Task objective » Return every entry below without altering a word.

Records for the task »
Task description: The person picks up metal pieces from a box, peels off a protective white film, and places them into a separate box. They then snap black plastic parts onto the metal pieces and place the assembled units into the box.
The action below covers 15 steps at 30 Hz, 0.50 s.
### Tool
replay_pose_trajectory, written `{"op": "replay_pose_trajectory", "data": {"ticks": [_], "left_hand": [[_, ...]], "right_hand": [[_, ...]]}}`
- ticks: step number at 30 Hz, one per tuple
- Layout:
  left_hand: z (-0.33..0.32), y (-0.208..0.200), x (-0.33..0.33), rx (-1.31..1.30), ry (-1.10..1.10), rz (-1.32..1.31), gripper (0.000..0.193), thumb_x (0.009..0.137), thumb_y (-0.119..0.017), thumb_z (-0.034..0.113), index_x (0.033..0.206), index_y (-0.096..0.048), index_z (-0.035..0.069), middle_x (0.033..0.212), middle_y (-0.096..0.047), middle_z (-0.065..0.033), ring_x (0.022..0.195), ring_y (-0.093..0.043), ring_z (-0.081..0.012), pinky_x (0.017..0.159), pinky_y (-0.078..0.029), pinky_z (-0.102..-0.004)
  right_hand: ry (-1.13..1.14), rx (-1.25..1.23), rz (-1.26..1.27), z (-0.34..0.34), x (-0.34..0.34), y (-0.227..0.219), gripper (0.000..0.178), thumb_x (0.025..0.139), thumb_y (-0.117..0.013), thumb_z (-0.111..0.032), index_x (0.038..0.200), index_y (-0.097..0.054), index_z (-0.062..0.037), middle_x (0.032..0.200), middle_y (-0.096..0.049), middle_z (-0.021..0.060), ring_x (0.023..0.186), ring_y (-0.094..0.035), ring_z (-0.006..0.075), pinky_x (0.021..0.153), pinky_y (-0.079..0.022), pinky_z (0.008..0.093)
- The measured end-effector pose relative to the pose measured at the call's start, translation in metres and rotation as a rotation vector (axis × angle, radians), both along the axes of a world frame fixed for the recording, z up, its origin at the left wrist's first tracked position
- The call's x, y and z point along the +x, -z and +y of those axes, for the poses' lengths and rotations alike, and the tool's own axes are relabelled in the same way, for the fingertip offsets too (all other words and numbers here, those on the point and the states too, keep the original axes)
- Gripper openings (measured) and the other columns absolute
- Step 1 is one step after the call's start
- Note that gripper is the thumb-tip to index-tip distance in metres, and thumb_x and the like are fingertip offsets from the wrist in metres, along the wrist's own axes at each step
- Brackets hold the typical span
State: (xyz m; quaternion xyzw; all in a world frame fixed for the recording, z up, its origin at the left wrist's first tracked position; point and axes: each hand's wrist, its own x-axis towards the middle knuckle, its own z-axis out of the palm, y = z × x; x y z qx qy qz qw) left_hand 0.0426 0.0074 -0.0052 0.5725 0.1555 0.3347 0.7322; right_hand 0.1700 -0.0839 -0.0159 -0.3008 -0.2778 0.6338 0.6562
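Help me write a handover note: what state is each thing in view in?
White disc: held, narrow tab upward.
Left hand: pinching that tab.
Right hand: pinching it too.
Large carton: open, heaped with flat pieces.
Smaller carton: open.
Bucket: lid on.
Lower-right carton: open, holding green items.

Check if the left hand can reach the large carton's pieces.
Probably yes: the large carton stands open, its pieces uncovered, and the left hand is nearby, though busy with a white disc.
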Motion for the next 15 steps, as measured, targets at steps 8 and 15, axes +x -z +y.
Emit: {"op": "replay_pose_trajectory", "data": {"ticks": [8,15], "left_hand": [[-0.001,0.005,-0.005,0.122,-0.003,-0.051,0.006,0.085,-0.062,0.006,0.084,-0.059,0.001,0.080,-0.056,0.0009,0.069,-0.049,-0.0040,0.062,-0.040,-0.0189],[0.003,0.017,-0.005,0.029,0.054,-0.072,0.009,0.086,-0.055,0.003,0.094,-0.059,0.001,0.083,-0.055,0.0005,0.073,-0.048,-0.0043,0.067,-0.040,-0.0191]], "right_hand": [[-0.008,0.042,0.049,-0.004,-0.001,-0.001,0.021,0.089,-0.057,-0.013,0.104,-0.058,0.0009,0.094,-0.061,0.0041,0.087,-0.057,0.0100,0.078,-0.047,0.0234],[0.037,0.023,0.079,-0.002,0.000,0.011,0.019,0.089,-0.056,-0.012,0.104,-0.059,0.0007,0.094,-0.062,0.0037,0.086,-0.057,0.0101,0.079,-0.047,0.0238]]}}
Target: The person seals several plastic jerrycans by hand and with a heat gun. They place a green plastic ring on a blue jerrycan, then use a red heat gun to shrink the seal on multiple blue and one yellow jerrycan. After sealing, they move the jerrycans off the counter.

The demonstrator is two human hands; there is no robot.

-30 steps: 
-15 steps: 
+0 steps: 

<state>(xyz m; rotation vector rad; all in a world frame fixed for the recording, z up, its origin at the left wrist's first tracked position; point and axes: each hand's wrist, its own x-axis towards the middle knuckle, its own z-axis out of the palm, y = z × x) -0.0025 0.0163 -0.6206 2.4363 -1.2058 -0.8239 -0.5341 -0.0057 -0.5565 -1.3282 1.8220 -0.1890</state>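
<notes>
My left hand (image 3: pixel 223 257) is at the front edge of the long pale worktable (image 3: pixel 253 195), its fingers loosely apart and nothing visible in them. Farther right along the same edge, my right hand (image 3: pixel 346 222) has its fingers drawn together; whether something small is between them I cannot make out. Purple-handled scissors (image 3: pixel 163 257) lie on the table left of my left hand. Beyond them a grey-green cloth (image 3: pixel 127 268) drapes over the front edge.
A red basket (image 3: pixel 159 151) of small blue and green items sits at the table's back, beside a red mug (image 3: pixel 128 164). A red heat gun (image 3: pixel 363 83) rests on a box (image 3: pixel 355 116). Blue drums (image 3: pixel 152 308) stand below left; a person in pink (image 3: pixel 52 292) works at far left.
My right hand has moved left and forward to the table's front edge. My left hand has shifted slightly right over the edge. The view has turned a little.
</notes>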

Expected answer »
Task description: The person picks up metal pieces from a box, peels off a protective white film, and places them into a separate box. They then snap black plastic parts onto the metal pieces and place the assembled units into the box.
The action below covers 15 steps at 30 Hz, 0.50 s.
### Tool
replay_pose_trajectory, written `{"op": "replay_pose_trajectory", "data": {"ticks": [_], "left_hand": [[_, ...]], "right_hand": [[_, ...]]}}`
- ticks: step number at 30 Hz, one per tuple
- Layout:
  left_hand: z (-0.33..0.32), y (-0.208..0.200), x (-0.33..0.33), rx (-1.31..1.30), ry (-1.10..1.10), rz (-1.32..1.31), gripper (0.000..0.193), thumb_x (0.009..0.137), thumb_y (-0.119..0.017), thumb_z (-0.034..0.113), index_x (0.033..0.206), index_y (-0.096..0.048), index_z (-0.035..0.069), middle_x (0.033..0.212), middle_y (-0.096..0.047), middle_z (-0.065..0.033), ring_x (0.022..0.195), ring_y (-0.093..0.043), ring_z (-0.081..0.012), pinky_x (0.017..0.159), pinky_y (-0.078..0.029), pinky_z (-0.102..-0.004)
  right_hand: ry (-1.13..1.14), rx (-1.25..1.23), rz (-1.26..1.27), z (-0.34..0.34), x (-0.34..0.34), y (-0.227..0.219), gripper (0.000..0.178), thumb_x (0.025..0.139), thumb_y (-0.117..0.013), thumb_z (-0.111..0.032), index_x (0.038..0.200), index_y (-0.097..0.054), index_z (-0.062..0.037), middle_x (0.032..0.200), middle_y (-0.096..0.049), middle_z (-0.021..0.060), ring_x (0.023..0.186), ring_y (-0.094..0.035), ring_z (-0.006..0.075), pinky_x (0.021..0.153), pinky_y (-0.079..0.022), pinky_z (0.008..0.093)
- The measured end-effector pose relative to the pose measured at the call's start, translation in metres and rotation as a rotation vector (axis × angle, radians), both along the axes of a world frame fixed for the recording, z up, its origin at the left wrist's first tracked position
- The call's x, y and z point along the +x, -z and +y of those axes, for the poses' lengths and rotations alike, and the tool's own axes are relabelled in the same way, for the fingertip offsets too (all other words and numbers here, those on the point and the states too, keep the original axes)
- Gripper openings (measured) and the other columns absolute
- Step 1 is one step after the call's start
- Note that gripper is the thumb-tip to index-tip distance in metres, and thumb_x and the like are fingertip offsets from the wrist in metres, along the wrist's own axes at each step
- Brackets hold the typical span
State: (xyz m; quaternion xyzw; all in a world frame fixed for the recording, z up, its origin at the left wrist's first tracked position; point and axes: each hand's wrist, its own x-axis towards the middle knuckle, its own z-axis out of the palm, y = z × x; x y z qx qy qz qw) left_hand 0.0426 0.0074 -0.0052 0.5725 0.1555 0.3347 0.7322; right_hand 0.1700 -0.0839 -0.0159 -0.3008 -0.2778 0.6338 0.6562
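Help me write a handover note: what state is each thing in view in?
White disc: held, narrow tab upward.
Left hand: pinching that tab.
Right hand: pinching it too.
Large carton: open, heaped with flat pieces.
Smaller carton: open.
Bucket: lid on.
Lower-right carton: open, holding green items.

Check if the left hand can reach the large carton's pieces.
Probably yes: the large carton stands open, its pieces uncovered, and the left hand is nearby, though busy with a white disc.
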Motion for the next 15 steps, as measured, targets at steps 8 and 15, axes +x -z +y.
Emit: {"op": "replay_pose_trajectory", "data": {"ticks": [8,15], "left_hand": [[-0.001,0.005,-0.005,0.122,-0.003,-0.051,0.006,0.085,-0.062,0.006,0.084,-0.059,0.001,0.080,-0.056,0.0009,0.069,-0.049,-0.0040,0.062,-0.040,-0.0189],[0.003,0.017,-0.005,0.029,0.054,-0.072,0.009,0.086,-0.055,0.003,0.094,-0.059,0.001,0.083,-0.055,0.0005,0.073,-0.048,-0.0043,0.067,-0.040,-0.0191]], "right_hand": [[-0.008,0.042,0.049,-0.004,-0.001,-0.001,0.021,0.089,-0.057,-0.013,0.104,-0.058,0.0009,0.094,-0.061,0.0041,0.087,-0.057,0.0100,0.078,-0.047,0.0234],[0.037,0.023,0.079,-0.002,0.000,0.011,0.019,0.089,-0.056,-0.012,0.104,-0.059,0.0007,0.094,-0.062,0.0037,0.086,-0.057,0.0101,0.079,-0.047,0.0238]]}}
Target: The person seals several plastic jerrycans by hand and with a heat gun. They place a green plastic ring on a blue jerrycan, then use a red heat gun to shrink the seal on multiple blue and one yellow jerrycan. After sealing, they move the jerrycans off the counter.

The demonstrator is two human hands; there is no robot.

-30 steps: 
-15 steps: 
+0 steps: 

<state>(xyz m; rotation vector rad; all in a world frame fixed for the recording, z up, its origin at the left wrist's first tracked position; point and axes: each hand's wrist, its own x-axis towards the middle knuckle, its own z-axis out of the palm, y = z × x) -0.0025 0.0163 -0.6206 2.4363 -1.2058 -0.8239 -0.5341 -0.0057 -0.5565 -1.3282 1.8220 -0.1890</state>
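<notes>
My left hand (image 3: pixel 223 257) is at the front edge of the long pale worktable (image 3: pixel 253 195), its fingers loosely apart and nothing visible in them. Farther right along the same edge, my right hand (image 3: pixel 346 222) has its fingers drawn together; whether something small is between them I cannot make out. Purple-handled scissors (image 3: pixel 163 257) lie on the table left of my left hand. Beyond them a grey-green cloth (image 3: pixel 127 268) drapes over the front edge.
A red basket (image 3: pixel 159 151) of small blue and green items sits at the table's back, beside a red mug (image 3: pixel 128 164). A red heat gun (image 3: pixel 363 83) rests on a box (image 3: pixel 355 116). Blue drums (image 3: pixel 152 308) stand below left; a person in pink (image 3: pixel 52 292) works at far left.
My right hand has moved left and forward to the table's front edge. My left hand has shifted slightly right over the edge. The view has turned a little.
</notes>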

Work on this exercise has been finished.